== Aim of the task ==
Take the lines from the one with "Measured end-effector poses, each" through the last line of the material below and write them out exactly, without any pictures.

== Given data ==
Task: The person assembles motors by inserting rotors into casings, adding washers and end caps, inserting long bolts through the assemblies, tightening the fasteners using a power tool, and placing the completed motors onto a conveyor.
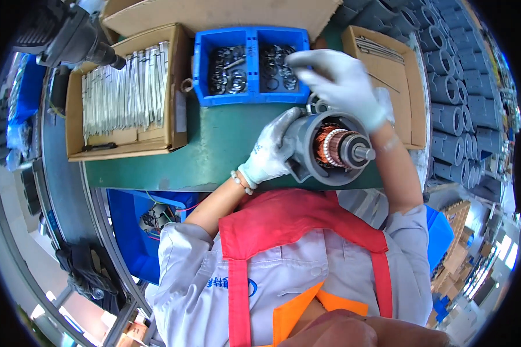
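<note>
Left gloved hand [272,146] has a solid grip on a grey motor housing [300,141], copper-wound rotor [332,147] sitting inside it, held up near the front edge of the green bench [223,130]. Right gloved hand [342,87] is over at the right compartment of a blue two-part bin [252,68] with small metal rings [237,84] in it. Fingers look kinda bent, but they're blurry, so from here I can't tell if they're pinching anything.

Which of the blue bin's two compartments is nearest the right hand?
The right compartment: the right hand overlaps its outer edge in view, while the left compartment lies beyond the divider.
</note>
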Available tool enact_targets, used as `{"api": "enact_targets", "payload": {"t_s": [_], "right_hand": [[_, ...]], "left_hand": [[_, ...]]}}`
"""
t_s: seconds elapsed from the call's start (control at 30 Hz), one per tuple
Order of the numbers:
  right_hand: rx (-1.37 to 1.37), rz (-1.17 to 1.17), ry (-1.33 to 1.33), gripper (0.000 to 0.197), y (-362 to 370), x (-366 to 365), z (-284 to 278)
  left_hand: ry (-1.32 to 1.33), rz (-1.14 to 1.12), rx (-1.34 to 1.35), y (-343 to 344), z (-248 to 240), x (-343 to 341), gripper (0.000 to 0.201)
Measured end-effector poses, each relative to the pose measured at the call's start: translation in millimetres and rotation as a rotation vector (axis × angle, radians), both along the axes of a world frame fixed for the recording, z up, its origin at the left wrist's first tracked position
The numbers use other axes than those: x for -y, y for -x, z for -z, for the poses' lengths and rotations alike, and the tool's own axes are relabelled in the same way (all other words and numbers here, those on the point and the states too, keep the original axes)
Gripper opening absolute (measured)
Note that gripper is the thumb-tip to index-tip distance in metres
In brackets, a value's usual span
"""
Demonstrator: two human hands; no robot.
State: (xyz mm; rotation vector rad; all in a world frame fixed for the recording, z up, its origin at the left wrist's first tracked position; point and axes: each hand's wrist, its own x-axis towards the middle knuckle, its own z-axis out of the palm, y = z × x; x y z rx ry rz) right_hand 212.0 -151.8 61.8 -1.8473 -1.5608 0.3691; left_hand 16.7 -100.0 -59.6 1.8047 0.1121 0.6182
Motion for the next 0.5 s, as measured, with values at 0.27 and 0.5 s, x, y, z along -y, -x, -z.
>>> {"api": "enact_targets", "payload": {"t_s": [0.27,0.5], "right_hand": [[0.986,-0.149,0.397,0.010,-14,-63,68],[0.977,-0.109,0.248,0.023,-25,-60,75]], "left_hand": [[-0.106,-0.452,-0.147,167,-5,9,0.066],[0.277,-1.714,-0.197,456,67,-42,0.033]]}}
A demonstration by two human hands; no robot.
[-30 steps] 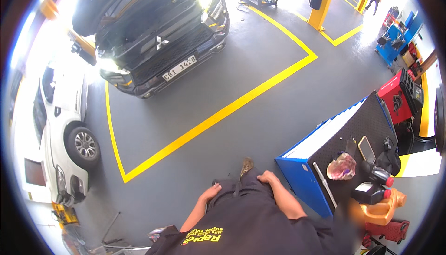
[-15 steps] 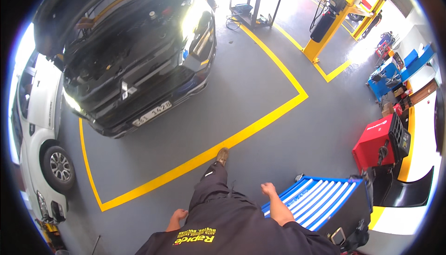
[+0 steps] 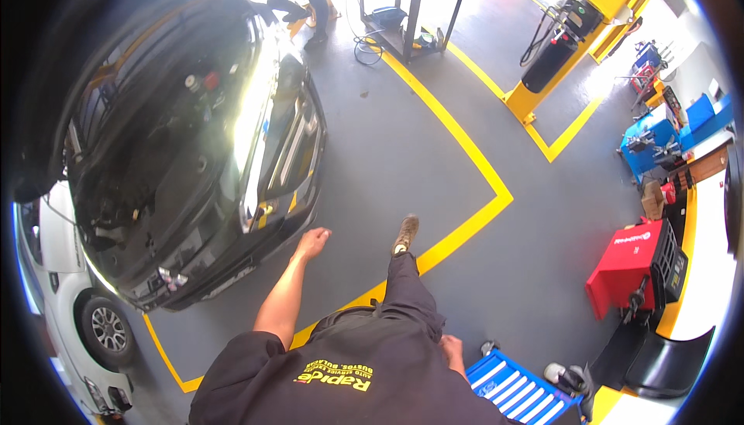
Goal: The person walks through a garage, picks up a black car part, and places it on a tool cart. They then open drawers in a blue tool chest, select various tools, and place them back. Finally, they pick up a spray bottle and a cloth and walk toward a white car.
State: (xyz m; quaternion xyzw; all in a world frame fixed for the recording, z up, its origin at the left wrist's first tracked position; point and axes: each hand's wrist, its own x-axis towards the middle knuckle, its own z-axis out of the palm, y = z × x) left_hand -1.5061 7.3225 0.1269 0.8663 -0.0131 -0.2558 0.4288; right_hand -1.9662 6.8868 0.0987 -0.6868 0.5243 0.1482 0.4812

== Task output ==
Measured end-effector poses, each relative to the pose measured at the call's start: translation in millimetres and rotation as a rotation vector (axis × angle, radians), both along the axes of a world frame fixed for the recording, z up, its origin at the left wrist's first tracked position
The numbers use other axes than those: x for -y, y for -x, z for -z, for the poses' lengths and rotations alike, and the tool's own axes are relabelled in the same way (all other words and numbers here, those on the point and the states too, keep the original axes)
Gripper opening absolute (measured)
Note that gripper is the thumb-tip to index-tip distance in metres
In brackets, a value's usual span
"""
Demonstrator: two human hands; no robot.
State: (xyz mm; rotation vector rad; all in a world frame fixed for the recording, z up, its origin at the left wrist's first tracked position; point and axes: each hand's wrist, its own x-axis towards the middle knuckle, its own z-axis out of the palm, y = z × x; x y z rx ry rz) right_hand 212.0 -151.8 61.8 -1.8473 -1.5608 0.3691; left_hand 16.7 -100.0 -59.6 1.8047 0.1121 0.6182
Motion for the next 0.5 s, as measured, with values at 0.27 and 0.5 s, x, y, z along -y, -x, -z.
>>> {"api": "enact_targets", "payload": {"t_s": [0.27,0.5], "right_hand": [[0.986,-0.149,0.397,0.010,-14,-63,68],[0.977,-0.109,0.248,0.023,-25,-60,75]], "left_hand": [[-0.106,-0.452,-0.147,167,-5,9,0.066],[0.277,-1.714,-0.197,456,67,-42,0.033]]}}
A demonstration by two human hands; no robot.
[-30 steps] 
[-15 steps] 
[+0 steps] 
Goal: The person walks through a garage, picks up a black car part, and places it on a tool cart. They then open drawers in a blue tool chest, select various tools, and place them back. Finally, they pick up a spray bottle and a cloth and walk toward a white car.
State: (xyz m; quaternion xyzw; all in a world frame fixed for the recording, z up, its origin at the left wrist's first tracked position; point and axes: each hand's wrist, its own x-axis towards the middle knuckle, its own z-axis out of the palm, y = z × x) left_hand -1.5061 7.3225 0.1269 0.8663 -0.0131 -0.2558 0.4288; right_hand -1.9662 6.8868 0.0987 -0.6868 0.5243 0.1482 0.4812

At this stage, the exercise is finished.